The purpose of this layer is really to bring out the wrinkles. A warning for this one: it’s a lot more visible when a dark colour bleeds outside the lines than the lighter markers above.
Next is just to colour in the belt and watch, they’re so small I usually don’t even bother shading them.
Next I go over all the shadowed parts of the shirt, undershirt, and skin with pale jade. It’s a very pale colour, so several layers may be necessary to make it visible. You might even skip this step if you want.
Then go over the arms and shoulders with ivory to make it look like you can see skin through the shirt. If you aren’t drawing a shirt underneath too, you would put ivory where the shirt sticks to his chest as well.
Don’t colour in the white wrinkles (indicated by red); those are lifted off the body. Colour in the spaces beside the wrinkles darkest (green) that stick to the skin.
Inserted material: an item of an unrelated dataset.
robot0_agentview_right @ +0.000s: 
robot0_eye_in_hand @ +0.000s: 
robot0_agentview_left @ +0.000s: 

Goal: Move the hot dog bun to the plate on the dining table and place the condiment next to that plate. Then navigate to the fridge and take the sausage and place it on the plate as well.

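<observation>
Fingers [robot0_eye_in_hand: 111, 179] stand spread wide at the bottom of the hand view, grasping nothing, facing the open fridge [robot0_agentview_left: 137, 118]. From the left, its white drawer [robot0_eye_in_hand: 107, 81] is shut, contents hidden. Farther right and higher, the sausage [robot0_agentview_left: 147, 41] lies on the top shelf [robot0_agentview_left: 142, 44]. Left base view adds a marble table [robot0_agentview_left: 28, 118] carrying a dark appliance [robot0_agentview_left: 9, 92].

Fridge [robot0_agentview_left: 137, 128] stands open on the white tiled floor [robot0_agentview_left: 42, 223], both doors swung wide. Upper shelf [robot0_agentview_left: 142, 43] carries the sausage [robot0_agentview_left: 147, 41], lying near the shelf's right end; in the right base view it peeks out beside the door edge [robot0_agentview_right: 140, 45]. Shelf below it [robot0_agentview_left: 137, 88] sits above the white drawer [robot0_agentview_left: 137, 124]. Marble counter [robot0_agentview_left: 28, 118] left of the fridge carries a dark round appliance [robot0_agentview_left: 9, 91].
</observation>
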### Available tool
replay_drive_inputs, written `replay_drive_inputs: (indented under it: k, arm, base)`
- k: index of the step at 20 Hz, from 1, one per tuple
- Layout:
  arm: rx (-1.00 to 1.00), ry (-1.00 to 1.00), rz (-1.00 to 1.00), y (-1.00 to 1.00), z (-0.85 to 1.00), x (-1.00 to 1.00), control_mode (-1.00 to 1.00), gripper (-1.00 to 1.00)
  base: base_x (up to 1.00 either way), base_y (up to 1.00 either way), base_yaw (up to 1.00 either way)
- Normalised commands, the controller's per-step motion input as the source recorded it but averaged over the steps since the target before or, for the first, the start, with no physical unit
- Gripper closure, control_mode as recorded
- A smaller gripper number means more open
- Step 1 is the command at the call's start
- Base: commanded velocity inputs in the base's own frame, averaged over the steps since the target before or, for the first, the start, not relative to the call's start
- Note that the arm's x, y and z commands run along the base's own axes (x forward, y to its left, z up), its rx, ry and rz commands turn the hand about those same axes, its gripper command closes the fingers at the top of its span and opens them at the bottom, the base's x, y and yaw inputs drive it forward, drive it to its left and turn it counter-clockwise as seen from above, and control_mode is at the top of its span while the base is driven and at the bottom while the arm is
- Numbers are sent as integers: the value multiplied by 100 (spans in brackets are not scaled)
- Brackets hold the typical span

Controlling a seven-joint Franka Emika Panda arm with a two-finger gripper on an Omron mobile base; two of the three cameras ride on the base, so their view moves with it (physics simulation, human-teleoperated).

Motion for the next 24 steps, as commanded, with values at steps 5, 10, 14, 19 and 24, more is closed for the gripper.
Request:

Then another layer of pastel blue following the same rules as before, just to darken the shirt a bit more.
The background was a layer of pastel blue followed by a warm grey just to darken it.
I used the same grey to add some more shadows on the shirt because it looked a little pale. Then rain streaks were done using cool aqua. Draw the raindrops from bottom to top in quick strokes. That way, the ink gathers at the bottom of the drop and tapers towards the top as if it were in motion.
Last is the white! You can use white ink or paint, whatever works. Like the blue, draw upward in quick strokes so that the bulk of the ink is contained at the bottom of the drop. Leave watermarks in the hair, and lastly the shines on the eyes. If there is enough rain, you could draw steams of water running down his face too. The water would collect at the ends of his hair and drip down his chin as well.
For more water streaks, you can take a look at this drawing (nsfw-ish) from last week.
I hope that was helpful, and I apologize that I left this sitting in myinbox for so many months! Happy drawing!